Goal of the exercise:
When you copy the data, keep every word exactly as it is and leave the pictures out.

START Supplied data

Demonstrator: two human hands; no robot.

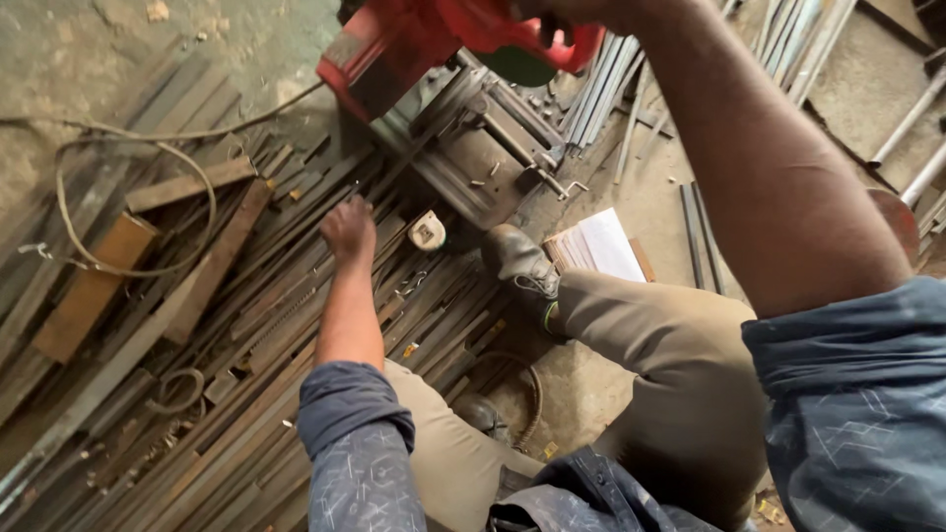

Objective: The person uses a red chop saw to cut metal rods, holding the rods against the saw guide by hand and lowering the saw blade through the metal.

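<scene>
From the head view, your left hand reaches down to the heap of long metal strips that covers the floor. The fingers are curled down onto the strips, touching them; whether they actually grip one you cannot tell from this angle, since the back of the hand hides the fingertips.

Your right arm stretches up to the top edge of the picture, where your right hand is closed on the handle of the red cut-off saw. Most of that hand is cut off by the frame, so only its lower part shows. The saw's red body hangs tilted above its grey metal base, which sits on the floor just beyond the strips.

A small white tape measure lies on the strips just beside your left hand, to its right. Your shoe is planted near the saw's base, and an open notebook with white pages lies on the floor just past it. A loose cable loops over the strips and wooden planks to the left. Pale tubes lie at the upper right.
</scene>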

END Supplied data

Reply to the exercise:
Demonstrator: two human hands; no robot.


Objective: The person uses a red chop saw to cut metal rods, holding the rods against the saw guide by hand and lowering the saw blade through the metal.

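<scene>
From the head view, your left hand reaches down to the heap of long metal strips that covers the floor. The fingers are curled down onto the strips, touching them; whether they actually grip one you cannot tell from this angle, since the back of the hand hides the fingertips.

Your right arm stretches up to the top edge of the picture, where your right hand is closed on the handle of the red cut-off saw. Most of that hand is cut off by the frame, so only its lower part shows. The saw's red body hangs tilted above its grey metal base, which sits on the floor just beyond the strips.

A small white tape measure lies on the strips just beside your left hand, to its right. Your shoe is planted near the saw's base, and an open notebook with white pages lies on the floor just past it. A loose cable loops over the strips and wooden planks to the left. Pale tubes lie at the upper right.
</scene>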

No more work is left in this exercise.